Source: Dissertation Abstracts International, Volume: 66-12, Section: A, page: 4342.
Thesis (Ph.D.)--State University of New York at Binghamton, 2006.
This study investigates student alienation and resistance to schooling. Twenty-two students who have left their home schools to enroll in an alternative vocational school in upstate New York, Career High School (CHS) are interviewed, and participant observation is conducted in CHS classrooms. Perceptions of students are triangulated with observations and perceptions of adults (parents, teachers, administrators, and guidance counselors). The interviews reveal students' perceptions of why they left their home schools and enrolled in the alternative (vocational) school. Three factors pushing students out of their home schools are identified and discussed: student academic failure/poor grades in the home school, suspension due to individual misbehavior, and social exclusion at the home school. Six factors pulling students into the alternative (vocational) school are also identified and discussed: structures at the alternative school, caring teachers, good relationships with teachers, a meaningful curriculum, a sense of belonging to a community, and the opportunity to construct a new identity. Forms of alienation experienced by students are derived from these findings---alienation from academic knowledge, alienation from teachers and from authority, alienation from students and from community, and alienation from self. "Alternative education" is conceptualized: alternative education must connect students to academic knowledge, to teachers and to authority, to other students and to a sense of community, and to a sense of their own identity. The efficacy of the students' resistance (Everhart, 1983; Fine, 1991; Giroux, 1983; Ogbu, 2003; Valenzuela, 1999) is then evaluated by analyzing the extent to which the alternative school ameliorates the students' alienation from education. This evaluation uses the students' criteria of alternative education and criteria of "transformative education" developed by critical theorists and practicing teachers (Freire, 1970; Giroux, 1983 and 1999; hooks, 1989 and 1994; McLaren, 1994; Shor, 1992).
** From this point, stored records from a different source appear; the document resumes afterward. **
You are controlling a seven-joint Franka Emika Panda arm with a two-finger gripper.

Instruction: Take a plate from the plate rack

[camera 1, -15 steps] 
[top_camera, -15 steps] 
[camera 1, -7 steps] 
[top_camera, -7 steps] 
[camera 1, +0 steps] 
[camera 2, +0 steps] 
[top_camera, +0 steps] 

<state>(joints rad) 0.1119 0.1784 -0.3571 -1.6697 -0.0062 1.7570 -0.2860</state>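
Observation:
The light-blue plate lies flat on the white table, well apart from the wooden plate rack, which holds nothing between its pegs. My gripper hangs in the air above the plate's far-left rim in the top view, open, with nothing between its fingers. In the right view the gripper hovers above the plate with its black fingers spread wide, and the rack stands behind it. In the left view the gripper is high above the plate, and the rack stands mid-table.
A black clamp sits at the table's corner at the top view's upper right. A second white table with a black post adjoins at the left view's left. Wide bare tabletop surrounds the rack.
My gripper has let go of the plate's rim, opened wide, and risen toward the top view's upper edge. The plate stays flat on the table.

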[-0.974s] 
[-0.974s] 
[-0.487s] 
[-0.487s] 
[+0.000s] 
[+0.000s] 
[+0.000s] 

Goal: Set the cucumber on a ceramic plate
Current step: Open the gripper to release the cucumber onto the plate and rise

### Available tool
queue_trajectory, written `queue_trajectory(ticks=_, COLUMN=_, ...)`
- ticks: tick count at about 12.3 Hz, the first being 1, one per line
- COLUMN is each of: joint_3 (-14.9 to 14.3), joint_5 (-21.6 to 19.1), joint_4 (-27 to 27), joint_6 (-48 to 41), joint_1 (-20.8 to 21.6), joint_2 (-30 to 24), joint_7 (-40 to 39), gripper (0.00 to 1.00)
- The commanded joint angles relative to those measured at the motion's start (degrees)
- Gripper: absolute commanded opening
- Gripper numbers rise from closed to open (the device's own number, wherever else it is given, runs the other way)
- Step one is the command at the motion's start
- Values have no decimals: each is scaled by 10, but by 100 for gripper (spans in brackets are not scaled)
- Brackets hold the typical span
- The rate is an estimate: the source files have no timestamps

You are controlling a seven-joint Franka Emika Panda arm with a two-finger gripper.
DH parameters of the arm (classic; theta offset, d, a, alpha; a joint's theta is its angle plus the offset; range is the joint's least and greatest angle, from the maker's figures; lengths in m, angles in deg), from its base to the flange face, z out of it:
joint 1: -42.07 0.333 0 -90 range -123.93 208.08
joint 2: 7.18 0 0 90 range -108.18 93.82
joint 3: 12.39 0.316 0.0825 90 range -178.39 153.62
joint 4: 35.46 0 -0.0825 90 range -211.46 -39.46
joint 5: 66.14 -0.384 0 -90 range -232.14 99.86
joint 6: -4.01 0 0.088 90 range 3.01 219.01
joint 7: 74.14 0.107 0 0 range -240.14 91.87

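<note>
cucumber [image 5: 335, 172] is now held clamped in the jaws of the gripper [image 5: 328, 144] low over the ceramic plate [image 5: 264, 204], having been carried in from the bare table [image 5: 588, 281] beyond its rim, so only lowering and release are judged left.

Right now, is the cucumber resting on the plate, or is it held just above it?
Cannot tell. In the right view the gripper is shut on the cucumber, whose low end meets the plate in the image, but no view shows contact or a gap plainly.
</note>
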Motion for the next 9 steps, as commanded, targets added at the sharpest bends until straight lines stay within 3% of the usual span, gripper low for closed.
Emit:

Theories of identity formation (Belenky et al., 1986; Collins, 2003; Erikson, 1959/1980; Goffman, 1963; Ogbu, 2003) are integrated into the evaluation and the research is placed within a context of current school reform movements and a changing local economy.
ISBN: 9780542497834Subjects--Topical Terms:
539262
Education, Secondary.
"There's nothing wrong with me": High school students describe alienation, resistance, and alternative education.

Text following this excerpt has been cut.